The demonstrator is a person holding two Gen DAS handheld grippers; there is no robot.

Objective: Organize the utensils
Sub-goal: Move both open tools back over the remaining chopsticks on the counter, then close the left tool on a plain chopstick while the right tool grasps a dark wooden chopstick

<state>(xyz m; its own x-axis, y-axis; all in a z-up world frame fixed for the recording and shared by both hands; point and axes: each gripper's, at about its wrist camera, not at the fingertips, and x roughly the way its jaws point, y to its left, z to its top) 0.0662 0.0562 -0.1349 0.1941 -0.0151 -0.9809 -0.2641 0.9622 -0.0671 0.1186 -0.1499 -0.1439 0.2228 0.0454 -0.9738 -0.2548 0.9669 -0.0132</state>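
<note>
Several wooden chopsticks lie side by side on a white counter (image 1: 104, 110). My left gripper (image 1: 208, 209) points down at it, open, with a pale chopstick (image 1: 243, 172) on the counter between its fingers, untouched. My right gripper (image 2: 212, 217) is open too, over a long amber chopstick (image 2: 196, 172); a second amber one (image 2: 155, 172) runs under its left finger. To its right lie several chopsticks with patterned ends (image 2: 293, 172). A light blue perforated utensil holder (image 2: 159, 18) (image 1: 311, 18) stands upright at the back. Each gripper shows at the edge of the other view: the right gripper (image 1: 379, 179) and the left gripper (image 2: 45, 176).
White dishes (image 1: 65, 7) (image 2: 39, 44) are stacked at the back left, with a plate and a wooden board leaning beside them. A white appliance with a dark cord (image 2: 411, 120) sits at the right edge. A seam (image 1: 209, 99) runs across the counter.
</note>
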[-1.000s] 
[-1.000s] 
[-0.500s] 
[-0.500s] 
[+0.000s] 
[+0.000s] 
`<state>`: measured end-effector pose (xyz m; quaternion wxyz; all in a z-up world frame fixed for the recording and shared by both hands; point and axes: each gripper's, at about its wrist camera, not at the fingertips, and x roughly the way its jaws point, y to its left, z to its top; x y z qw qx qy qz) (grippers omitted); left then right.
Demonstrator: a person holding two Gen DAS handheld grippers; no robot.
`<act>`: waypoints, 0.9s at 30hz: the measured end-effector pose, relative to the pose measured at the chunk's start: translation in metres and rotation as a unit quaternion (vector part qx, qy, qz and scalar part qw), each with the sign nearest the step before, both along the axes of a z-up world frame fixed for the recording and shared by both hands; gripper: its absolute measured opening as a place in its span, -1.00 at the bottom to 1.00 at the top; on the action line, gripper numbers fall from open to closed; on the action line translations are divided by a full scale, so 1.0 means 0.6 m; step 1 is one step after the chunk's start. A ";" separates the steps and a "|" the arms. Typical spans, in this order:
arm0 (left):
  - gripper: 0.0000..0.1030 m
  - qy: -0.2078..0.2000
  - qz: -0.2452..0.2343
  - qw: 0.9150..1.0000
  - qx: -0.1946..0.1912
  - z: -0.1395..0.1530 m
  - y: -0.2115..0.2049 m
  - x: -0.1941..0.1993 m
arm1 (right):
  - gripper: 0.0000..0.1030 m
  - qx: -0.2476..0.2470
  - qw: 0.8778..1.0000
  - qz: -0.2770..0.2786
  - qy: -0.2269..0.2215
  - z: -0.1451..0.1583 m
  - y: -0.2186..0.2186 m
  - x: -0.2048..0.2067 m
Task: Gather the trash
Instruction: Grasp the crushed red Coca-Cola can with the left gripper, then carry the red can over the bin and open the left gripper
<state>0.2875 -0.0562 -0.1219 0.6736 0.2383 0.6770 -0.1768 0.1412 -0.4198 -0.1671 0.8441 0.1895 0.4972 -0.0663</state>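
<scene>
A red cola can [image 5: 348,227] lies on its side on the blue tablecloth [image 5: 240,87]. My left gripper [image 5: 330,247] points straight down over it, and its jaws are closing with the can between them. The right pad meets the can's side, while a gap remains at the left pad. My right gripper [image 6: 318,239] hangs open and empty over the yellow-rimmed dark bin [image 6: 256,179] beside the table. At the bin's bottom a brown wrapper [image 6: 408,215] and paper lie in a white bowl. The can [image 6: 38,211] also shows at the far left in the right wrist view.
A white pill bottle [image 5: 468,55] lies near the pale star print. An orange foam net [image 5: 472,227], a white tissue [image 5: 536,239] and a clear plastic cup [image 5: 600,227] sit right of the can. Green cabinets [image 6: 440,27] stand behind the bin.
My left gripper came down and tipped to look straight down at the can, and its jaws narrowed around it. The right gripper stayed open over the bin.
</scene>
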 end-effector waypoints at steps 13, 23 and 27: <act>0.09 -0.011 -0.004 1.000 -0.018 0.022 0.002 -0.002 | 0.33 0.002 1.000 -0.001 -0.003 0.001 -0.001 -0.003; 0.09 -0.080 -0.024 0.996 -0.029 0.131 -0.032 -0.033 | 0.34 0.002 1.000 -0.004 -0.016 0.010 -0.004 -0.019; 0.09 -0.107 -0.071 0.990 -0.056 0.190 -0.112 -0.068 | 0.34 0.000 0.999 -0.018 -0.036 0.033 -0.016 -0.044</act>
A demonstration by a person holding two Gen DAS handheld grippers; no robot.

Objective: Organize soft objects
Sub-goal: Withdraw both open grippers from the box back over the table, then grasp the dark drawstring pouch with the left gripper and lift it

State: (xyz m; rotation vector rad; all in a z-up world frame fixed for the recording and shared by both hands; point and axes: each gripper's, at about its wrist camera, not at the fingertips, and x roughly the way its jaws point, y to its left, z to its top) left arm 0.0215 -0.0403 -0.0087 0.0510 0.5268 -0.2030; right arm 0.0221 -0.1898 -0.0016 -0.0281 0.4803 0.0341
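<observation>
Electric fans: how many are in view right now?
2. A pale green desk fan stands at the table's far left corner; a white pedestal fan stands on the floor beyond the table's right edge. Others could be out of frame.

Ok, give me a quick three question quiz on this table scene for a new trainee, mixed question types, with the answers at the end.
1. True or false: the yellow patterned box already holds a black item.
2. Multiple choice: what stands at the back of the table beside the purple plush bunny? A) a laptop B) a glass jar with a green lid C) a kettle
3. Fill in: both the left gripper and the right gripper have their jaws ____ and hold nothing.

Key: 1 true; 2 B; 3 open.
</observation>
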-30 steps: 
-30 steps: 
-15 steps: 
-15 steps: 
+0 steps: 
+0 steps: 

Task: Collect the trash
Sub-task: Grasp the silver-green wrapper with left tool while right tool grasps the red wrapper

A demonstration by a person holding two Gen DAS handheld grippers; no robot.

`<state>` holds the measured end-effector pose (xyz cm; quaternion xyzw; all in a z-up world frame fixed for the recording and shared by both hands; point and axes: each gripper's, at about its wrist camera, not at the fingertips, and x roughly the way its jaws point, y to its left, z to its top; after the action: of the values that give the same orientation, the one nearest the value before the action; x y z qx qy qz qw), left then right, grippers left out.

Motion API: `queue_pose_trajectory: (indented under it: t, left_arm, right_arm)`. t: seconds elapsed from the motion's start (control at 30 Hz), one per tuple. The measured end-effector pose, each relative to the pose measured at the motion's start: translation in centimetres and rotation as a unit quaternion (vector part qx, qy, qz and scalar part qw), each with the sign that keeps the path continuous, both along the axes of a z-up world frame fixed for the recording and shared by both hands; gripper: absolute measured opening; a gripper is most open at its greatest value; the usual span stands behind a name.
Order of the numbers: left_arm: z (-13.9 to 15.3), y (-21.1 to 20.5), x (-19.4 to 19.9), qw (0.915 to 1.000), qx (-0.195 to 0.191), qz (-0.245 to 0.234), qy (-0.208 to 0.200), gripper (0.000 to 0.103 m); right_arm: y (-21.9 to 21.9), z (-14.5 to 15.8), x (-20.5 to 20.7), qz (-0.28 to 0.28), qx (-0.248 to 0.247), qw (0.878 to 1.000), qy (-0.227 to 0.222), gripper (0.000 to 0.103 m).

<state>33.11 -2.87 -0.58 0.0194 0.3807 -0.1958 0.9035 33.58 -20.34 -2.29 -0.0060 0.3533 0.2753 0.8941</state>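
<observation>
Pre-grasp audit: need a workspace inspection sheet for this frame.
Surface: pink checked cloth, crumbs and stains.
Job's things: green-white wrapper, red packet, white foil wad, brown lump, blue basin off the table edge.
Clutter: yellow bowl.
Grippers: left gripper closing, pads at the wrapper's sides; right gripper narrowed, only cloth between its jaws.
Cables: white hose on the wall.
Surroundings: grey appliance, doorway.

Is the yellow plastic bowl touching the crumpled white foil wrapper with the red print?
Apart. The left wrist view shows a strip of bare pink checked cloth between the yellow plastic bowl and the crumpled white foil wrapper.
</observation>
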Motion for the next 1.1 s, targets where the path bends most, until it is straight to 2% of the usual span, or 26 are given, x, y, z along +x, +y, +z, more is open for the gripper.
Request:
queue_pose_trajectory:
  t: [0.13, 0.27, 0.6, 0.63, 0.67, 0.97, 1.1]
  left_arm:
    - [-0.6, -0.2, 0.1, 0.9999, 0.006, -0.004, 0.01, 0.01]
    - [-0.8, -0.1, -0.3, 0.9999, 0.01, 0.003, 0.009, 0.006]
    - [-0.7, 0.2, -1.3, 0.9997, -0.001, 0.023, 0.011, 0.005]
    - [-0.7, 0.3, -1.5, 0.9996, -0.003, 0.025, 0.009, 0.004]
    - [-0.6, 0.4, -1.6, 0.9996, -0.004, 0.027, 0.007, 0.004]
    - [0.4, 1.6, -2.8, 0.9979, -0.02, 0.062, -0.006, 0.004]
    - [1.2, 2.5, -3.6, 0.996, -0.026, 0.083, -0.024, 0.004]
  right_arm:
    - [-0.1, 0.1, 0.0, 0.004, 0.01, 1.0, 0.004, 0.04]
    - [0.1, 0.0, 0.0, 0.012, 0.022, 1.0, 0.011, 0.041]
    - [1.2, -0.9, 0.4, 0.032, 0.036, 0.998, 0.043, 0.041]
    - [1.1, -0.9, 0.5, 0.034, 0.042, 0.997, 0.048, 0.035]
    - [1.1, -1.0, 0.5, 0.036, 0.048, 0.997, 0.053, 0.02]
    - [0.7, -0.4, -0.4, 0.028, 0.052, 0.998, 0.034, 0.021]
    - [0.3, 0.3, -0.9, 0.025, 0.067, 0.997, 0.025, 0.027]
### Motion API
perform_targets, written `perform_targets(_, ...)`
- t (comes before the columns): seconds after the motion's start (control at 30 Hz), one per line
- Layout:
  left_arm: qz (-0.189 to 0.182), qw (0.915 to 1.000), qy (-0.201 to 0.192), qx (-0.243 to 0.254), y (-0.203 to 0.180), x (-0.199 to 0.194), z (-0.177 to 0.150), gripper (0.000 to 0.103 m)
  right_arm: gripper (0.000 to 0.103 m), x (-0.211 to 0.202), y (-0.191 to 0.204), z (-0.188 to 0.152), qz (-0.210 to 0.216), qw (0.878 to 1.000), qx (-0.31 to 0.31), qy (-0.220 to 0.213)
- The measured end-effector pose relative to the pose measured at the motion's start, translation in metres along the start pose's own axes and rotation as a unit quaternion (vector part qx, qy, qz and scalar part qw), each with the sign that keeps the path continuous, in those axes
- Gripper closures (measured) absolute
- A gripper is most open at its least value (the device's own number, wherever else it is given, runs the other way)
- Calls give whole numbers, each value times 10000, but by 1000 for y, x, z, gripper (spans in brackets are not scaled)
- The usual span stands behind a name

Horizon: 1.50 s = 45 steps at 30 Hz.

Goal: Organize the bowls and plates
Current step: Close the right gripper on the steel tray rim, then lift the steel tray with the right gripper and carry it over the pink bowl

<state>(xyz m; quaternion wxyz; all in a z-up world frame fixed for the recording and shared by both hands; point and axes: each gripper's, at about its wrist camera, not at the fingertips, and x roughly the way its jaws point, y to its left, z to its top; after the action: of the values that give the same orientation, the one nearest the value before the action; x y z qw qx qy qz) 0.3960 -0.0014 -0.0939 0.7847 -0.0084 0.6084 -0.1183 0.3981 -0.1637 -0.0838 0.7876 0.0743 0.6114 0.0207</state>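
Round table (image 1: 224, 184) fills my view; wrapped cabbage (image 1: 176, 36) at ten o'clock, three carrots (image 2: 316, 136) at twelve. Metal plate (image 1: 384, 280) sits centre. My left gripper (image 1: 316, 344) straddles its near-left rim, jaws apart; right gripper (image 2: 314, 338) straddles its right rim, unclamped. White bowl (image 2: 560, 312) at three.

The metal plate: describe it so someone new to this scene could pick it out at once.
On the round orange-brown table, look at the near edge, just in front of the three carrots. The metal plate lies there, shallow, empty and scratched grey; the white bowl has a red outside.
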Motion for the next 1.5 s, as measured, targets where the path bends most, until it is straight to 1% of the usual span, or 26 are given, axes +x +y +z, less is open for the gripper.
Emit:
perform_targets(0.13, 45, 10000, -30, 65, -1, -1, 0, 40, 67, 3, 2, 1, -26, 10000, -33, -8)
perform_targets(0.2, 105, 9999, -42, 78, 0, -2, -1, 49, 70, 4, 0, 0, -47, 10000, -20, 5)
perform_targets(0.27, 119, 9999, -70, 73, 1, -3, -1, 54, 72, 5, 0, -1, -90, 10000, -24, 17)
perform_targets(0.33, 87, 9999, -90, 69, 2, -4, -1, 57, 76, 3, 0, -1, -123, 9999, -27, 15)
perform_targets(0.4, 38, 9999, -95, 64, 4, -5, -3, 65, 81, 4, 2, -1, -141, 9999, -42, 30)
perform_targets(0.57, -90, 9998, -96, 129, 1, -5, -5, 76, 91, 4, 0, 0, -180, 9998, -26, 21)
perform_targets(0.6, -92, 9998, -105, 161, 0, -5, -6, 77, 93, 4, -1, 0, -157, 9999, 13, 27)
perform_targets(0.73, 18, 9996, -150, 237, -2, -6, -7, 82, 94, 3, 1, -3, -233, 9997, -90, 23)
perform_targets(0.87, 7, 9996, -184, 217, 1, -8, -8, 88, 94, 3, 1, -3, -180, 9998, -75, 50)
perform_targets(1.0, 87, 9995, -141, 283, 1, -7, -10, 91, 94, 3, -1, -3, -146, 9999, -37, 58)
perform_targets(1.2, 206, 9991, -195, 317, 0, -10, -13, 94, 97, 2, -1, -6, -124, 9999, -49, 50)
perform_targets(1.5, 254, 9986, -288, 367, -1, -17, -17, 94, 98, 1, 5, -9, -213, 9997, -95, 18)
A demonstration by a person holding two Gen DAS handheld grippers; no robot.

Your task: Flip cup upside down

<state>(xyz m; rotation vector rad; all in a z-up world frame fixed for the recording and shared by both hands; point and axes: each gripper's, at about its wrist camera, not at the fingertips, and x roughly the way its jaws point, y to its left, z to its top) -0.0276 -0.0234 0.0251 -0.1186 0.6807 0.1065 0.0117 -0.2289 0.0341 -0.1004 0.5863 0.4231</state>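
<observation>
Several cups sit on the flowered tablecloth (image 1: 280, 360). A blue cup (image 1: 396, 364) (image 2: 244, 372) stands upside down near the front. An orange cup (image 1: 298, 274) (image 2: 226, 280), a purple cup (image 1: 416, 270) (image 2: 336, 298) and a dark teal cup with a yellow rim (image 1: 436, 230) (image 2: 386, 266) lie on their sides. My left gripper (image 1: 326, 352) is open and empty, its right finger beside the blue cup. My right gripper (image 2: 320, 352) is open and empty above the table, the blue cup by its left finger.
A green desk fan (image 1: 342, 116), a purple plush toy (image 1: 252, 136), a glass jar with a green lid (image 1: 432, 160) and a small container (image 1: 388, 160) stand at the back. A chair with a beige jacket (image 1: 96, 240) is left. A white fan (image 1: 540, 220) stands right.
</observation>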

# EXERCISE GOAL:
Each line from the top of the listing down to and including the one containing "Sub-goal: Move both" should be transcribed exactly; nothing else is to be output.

# SOLUTION FOR THIS PROBLEM:
The demonstrator is a person holding two Gen DAS handheld grippers; there is no robot.

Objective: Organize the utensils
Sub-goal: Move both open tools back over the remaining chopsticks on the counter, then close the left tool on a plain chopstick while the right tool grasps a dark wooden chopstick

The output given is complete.